[Assignment] Only one stretch of the data below is wanted: the lines from the one with "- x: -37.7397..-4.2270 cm" through the one with "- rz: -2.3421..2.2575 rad", repeated exactly.

=== Information shown ===

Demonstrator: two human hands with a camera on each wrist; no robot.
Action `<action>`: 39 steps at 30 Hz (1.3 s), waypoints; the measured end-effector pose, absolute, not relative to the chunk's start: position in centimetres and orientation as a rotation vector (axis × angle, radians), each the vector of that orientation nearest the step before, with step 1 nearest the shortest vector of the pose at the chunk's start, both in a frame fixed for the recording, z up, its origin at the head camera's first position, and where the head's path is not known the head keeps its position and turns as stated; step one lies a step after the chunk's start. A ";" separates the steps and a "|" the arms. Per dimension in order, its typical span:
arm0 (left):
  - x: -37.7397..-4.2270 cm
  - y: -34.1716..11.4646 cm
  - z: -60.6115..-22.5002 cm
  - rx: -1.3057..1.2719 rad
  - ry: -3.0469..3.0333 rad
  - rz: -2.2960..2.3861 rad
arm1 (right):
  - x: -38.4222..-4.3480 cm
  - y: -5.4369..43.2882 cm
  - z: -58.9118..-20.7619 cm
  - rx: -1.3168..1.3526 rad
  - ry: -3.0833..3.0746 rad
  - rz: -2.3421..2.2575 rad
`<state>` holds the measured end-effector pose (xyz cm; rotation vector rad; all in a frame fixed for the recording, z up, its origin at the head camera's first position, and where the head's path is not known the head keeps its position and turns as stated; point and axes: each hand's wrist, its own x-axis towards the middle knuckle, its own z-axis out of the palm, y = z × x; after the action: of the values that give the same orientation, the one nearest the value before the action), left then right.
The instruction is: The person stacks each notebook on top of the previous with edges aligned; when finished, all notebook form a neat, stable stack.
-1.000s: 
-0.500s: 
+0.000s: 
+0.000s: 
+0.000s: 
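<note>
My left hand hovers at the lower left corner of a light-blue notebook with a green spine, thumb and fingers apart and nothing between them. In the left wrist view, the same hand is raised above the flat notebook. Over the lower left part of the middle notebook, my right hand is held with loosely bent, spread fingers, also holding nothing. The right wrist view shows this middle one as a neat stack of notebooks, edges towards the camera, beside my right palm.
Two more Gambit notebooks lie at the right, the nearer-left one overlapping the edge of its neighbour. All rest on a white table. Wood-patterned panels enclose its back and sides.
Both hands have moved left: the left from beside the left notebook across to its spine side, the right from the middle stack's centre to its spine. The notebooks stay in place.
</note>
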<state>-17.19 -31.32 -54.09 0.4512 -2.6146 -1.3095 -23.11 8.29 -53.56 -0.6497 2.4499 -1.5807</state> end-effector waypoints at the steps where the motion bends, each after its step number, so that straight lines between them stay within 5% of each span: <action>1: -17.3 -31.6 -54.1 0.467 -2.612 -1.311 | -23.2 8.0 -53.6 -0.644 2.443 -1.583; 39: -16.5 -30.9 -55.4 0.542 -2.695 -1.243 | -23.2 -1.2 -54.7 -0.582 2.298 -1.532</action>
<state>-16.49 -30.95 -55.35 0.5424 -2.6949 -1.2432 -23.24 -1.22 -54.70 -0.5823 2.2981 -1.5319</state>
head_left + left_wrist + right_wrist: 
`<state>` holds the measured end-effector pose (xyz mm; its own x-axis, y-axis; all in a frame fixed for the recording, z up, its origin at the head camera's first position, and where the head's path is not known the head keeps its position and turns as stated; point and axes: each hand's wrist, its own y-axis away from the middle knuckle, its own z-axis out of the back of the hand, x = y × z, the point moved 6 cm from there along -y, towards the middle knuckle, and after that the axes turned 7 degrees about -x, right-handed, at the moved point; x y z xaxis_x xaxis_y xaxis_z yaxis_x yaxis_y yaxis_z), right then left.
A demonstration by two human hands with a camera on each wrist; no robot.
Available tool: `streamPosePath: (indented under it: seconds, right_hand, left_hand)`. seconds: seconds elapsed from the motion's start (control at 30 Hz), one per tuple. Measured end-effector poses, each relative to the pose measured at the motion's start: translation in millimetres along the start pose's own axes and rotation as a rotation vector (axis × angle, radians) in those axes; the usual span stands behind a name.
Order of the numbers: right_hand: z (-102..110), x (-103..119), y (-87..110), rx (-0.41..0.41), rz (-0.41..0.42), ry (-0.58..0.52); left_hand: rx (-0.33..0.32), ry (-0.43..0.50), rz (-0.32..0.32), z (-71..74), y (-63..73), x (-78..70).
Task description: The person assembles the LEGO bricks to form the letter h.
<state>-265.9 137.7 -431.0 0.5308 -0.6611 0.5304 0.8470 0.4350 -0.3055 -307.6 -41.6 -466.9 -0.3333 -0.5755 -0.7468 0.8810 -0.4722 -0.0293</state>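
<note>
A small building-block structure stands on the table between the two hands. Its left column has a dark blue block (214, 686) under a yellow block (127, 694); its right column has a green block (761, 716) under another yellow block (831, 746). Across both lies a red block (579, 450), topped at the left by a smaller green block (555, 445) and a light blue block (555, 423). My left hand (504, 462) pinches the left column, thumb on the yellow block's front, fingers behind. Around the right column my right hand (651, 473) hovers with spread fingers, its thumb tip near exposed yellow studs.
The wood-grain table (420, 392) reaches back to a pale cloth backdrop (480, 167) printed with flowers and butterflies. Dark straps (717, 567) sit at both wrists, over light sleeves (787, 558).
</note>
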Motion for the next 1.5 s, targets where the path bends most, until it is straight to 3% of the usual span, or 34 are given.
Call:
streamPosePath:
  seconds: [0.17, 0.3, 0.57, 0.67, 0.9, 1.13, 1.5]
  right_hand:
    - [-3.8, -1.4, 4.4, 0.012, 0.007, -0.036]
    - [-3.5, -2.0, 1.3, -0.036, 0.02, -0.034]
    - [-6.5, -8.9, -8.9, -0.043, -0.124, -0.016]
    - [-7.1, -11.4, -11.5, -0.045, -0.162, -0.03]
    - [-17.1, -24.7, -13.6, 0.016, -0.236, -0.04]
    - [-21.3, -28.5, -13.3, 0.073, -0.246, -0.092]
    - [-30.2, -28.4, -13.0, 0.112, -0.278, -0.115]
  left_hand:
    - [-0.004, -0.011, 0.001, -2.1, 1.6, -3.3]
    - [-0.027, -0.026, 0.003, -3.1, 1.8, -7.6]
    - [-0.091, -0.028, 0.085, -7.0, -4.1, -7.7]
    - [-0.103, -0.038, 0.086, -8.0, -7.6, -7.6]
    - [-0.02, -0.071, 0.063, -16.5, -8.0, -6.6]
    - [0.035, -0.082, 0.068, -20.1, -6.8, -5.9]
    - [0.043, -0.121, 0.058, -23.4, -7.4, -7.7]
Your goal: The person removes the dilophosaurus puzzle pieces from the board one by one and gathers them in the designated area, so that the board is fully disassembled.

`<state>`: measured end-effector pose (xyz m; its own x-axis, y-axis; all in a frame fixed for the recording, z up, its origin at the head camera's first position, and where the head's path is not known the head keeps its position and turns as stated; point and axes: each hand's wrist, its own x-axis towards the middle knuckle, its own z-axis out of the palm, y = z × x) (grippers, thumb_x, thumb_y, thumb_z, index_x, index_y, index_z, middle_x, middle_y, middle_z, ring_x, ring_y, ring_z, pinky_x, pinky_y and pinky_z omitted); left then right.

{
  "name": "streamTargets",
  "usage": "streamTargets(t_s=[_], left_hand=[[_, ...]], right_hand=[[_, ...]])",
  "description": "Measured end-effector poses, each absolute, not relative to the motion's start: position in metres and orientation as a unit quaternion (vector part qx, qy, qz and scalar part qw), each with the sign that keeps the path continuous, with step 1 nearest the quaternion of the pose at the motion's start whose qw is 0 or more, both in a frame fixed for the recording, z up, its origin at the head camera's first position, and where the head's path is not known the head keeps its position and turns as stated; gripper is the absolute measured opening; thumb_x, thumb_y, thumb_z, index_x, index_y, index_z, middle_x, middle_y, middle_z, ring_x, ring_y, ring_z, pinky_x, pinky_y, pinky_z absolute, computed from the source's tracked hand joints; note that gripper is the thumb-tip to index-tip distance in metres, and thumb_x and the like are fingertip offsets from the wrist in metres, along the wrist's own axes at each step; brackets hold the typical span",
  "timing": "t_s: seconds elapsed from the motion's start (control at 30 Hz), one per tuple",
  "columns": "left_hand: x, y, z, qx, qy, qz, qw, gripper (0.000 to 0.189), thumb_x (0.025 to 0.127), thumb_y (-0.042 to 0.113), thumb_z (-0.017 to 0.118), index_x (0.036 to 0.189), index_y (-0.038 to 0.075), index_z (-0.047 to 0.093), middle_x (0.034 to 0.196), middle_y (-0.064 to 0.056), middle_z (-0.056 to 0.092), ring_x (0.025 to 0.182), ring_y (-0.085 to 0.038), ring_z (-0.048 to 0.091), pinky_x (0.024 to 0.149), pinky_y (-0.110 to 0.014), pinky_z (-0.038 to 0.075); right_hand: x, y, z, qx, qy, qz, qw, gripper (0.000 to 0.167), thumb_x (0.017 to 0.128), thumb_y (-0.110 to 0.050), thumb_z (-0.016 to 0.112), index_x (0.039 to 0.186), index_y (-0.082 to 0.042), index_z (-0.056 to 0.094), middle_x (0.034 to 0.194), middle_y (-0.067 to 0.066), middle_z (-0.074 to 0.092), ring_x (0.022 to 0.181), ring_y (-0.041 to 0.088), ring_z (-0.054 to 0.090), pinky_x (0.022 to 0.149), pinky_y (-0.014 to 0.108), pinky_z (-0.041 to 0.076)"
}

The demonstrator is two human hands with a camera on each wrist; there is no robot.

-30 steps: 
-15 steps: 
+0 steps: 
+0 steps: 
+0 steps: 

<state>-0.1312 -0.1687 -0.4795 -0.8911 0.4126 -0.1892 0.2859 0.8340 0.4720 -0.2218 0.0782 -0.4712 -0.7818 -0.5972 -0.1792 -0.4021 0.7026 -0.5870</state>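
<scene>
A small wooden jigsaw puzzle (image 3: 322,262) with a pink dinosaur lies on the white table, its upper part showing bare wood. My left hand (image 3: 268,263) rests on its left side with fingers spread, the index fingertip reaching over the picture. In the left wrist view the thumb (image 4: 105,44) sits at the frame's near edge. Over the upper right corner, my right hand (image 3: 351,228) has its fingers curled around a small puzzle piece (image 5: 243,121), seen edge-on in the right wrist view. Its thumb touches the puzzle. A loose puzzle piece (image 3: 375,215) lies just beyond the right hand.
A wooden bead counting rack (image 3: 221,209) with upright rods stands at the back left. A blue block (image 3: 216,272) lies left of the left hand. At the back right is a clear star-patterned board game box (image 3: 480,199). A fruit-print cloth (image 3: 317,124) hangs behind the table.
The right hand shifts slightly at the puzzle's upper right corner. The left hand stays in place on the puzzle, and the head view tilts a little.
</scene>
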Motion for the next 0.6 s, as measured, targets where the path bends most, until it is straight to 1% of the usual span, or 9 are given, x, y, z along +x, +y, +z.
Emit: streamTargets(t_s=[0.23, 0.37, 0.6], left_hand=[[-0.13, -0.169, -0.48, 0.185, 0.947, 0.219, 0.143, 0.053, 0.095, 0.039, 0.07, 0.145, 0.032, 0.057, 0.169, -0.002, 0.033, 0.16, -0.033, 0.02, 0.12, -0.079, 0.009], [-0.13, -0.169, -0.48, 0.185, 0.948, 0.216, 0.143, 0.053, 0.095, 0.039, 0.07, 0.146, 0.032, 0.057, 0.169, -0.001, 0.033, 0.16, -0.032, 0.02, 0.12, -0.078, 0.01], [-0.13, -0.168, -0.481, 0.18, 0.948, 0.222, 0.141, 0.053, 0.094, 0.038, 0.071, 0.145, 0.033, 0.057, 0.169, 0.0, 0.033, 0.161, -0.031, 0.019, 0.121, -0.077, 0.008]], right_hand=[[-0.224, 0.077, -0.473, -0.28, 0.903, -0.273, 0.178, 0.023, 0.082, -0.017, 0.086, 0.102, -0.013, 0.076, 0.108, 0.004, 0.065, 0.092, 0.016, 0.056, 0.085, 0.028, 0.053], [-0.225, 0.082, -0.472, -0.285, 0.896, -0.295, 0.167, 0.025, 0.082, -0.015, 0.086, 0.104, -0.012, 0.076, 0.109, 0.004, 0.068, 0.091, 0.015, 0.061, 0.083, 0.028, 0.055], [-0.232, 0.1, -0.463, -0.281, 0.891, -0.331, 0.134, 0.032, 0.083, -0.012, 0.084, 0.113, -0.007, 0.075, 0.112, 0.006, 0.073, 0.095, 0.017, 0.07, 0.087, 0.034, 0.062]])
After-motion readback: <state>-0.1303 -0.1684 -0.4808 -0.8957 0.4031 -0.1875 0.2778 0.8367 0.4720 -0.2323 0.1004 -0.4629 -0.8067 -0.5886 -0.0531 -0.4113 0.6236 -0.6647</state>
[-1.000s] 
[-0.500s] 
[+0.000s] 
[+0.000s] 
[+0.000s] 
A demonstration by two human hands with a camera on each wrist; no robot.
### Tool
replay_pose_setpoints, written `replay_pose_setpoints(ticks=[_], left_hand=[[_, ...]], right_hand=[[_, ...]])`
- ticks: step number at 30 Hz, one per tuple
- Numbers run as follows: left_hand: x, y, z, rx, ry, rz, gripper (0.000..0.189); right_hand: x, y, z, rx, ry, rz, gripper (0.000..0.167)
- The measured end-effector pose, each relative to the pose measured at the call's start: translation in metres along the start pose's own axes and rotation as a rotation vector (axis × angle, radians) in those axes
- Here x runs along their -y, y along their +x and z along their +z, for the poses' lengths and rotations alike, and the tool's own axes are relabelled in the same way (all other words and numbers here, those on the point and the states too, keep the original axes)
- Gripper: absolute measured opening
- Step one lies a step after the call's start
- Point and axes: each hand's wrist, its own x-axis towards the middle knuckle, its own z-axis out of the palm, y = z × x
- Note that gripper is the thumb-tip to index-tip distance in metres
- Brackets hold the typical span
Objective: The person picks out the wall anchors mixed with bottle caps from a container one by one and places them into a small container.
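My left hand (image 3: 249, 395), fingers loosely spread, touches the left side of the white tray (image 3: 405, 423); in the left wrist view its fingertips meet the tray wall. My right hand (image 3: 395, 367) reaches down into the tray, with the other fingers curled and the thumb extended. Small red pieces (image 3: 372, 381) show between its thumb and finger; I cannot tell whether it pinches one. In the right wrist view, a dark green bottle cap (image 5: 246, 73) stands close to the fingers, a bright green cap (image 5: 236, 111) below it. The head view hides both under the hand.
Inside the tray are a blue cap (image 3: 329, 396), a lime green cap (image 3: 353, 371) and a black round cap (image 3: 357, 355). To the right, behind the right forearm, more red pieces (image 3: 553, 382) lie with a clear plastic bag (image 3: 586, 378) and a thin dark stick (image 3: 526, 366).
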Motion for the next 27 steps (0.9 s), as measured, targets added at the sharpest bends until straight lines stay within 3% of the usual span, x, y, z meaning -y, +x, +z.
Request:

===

[Answer to the problem]
  - x: -37.7397..-4.2270 cm
  - y: -34.1716..11.4646 cm
  - z: -60.6115..-22.5002 cm
  - rx: -1.3057..1.2719 rad
  - ry: -3.0469..3.0333 rad
  - rz: -2.2960..2.3861 rad
arm1 (right):
  - x: -38.4222..-4.3480 cm
  - y: -5.4369..43.2882 cm
  - z: -58.9118..-20.7619 cm
  - rx: -1.3168..1.3526 rad
  - ry: -3.0833..3.0746 rad
  - rz: -2.3421..2.2575 rad

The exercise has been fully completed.